• THE TASK
Go to the line containing "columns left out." in the records below and print it and every following line exactly, on through the line containing "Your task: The", then stop.

• DATA FOR THIS TASK
BEGIN

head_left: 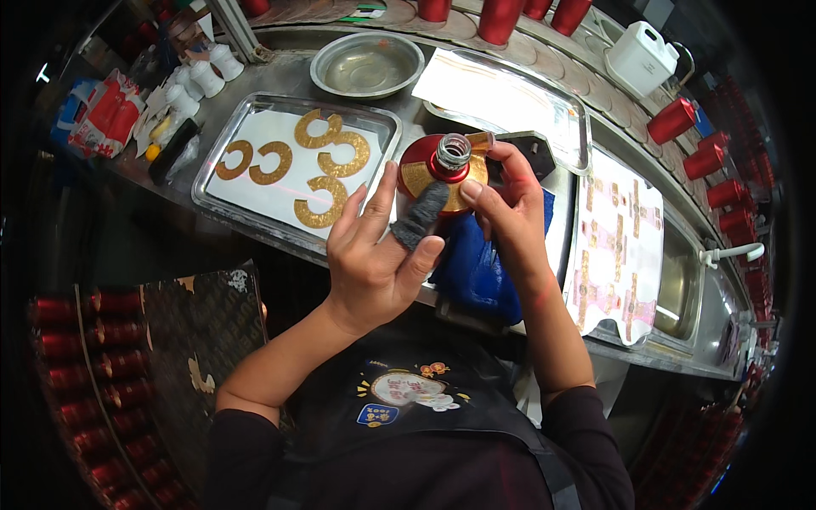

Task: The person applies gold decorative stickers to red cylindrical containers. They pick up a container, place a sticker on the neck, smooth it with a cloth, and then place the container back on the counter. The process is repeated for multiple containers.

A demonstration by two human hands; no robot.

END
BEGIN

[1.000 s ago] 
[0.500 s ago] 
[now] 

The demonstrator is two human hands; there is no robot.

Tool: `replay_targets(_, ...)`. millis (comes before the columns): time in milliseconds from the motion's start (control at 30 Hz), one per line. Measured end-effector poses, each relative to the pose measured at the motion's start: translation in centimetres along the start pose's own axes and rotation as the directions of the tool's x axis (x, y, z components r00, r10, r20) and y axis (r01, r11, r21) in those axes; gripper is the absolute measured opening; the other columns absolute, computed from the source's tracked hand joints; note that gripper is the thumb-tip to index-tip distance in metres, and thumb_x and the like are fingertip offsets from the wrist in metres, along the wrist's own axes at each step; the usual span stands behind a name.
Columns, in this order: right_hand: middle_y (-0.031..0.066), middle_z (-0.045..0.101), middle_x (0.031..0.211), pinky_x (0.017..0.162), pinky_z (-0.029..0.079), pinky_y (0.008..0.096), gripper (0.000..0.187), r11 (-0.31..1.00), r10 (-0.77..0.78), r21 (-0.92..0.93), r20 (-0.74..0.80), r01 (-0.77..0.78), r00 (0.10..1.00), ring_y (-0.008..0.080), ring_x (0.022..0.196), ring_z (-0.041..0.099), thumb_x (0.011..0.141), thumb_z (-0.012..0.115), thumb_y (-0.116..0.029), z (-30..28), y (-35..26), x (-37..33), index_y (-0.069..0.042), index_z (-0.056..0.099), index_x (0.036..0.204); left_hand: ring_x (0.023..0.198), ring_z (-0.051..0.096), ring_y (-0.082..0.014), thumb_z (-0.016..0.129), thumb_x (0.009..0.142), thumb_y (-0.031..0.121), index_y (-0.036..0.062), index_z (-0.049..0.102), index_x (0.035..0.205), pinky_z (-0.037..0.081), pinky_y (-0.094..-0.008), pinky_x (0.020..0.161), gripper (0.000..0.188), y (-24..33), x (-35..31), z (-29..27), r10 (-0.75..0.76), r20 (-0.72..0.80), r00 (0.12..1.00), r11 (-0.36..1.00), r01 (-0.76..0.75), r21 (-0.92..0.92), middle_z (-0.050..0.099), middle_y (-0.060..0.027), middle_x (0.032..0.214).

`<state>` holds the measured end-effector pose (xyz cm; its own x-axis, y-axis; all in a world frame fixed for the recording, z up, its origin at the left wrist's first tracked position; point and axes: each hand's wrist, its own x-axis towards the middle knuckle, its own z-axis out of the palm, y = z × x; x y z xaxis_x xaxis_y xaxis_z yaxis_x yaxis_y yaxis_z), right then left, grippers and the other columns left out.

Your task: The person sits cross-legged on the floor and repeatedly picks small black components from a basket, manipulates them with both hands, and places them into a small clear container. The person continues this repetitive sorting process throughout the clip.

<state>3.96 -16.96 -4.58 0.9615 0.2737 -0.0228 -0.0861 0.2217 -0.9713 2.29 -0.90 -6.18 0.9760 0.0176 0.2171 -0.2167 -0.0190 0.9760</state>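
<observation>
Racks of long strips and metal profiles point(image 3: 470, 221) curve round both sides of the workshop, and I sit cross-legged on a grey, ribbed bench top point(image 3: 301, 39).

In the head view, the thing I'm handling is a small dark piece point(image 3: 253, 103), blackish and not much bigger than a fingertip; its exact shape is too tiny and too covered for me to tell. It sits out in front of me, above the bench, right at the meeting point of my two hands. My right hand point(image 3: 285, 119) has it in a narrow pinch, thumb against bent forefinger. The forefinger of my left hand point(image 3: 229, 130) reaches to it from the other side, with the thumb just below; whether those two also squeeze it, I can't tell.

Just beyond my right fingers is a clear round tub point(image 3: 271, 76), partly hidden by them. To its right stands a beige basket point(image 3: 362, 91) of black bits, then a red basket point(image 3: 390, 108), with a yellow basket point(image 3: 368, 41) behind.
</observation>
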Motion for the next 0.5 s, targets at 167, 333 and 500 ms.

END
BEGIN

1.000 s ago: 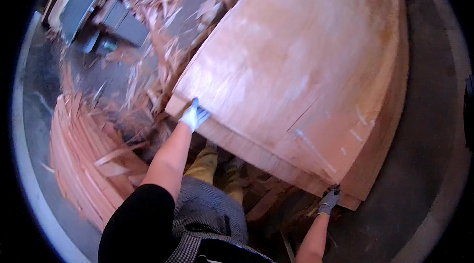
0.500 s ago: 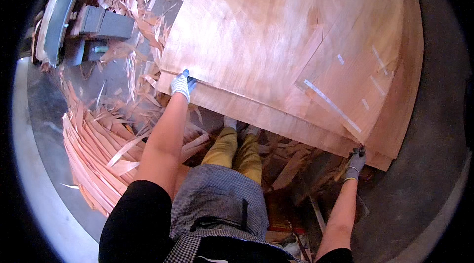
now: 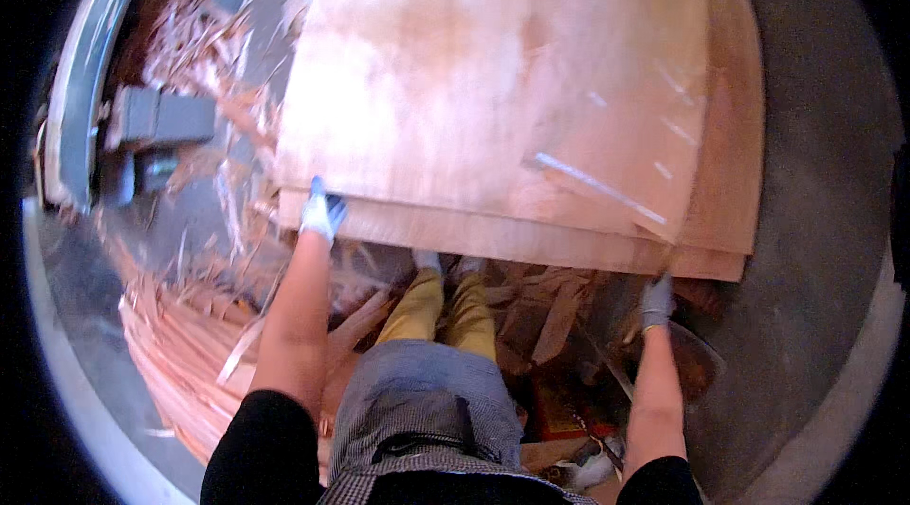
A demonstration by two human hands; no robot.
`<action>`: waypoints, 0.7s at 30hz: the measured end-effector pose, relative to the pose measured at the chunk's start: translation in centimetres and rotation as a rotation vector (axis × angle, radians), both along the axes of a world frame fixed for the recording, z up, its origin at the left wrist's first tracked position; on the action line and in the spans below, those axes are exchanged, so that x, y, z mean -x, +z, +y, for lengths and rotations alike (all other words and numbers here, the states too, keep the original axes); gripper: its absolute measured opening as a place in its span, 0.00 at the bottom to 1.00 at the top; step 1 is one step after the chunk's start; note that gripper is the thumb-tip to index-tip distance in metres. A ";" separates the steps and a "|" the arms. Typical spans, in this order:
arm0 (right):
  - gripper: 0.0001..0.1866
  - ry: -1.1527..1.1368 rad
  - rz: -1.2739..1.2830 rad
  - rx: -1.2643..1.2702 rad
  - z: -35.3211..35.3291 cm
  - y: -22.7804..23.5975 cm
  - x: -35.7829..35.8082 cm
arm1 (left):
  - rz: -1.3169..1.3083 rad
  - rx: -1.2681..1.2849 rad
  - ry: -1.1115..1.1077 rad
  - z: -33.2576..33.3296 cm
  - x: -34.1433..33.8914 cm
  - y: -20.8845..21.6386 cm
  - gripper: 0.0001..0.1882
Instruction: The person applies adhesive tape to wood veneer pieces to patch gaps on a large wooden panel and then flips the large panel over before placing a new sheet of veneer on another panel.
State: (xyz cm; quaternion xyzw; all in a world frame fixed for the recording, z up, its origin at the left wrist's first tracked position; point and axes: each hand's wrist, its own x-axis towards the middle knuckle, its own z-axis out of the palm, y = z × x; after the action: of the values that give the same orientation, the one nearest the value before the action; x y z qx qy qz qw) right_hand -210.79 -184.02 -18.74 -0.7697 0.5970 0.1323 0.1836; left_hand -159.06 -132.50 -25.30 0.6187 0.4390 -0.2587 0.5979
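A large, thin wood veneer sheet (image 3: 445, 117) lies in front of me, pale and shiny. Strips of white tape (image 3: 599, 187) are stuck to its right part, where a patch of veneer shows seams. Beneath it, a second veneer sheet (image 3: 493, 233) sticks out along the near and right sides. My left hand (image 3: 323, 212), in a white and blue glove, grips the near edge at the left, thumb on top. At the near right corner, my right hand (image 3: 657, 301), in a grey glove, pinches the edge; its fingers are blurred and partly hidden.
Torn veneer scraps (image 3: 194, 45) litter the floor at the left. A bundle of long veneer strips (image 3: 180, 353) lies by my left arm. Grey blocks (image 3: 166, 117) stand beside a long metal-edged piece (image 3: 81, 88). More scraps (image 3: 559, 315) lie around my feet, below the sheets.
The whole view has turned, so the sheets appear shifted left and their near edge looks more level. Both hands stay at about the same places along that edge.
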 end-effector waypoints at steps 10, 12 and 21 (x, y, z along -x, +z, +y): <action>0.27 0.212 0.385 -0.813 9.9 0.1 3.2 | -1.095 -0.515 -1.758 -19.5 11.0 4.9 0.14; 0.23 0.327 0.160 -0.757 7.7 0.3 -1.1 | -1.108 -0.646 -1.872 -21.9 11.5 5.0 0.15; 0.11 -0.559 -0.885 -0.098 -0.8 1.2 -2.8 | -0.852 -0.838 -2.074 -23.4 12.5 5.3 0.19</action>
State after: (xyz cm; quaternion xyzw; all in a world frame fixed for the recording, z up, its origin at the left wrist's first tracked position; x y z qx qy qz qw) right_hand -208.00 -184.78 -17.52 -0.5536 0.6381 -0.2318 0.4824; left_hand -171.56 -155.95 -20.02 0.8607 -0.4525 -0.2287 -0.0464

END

• SOLUTION TO THIS EXERCISE
`<state>` holds the measured end-effector pose (xyz cm; its own x-axis, y-axis; all in a world frame fixed for the recording, z up, its origin at the left wrist's first tracked position; point and axes: each hand's wrist, its own x-axis towards the middle knuckle, its own z-axis out of the palm, y = z × x; x y z xaxis_x xaxis_y xaxis_z yaxis_x yaxis_y yaxis_z), right then left, grippers and the other columns left out.

Your task: The person sits cross-legged on the floor and repeatedly picks small black components from a basket, manipulates them with both hands, and places them into a small clear container. The person continues this repetitive sorting process throughout the clip.

No more work is needed on this exercise.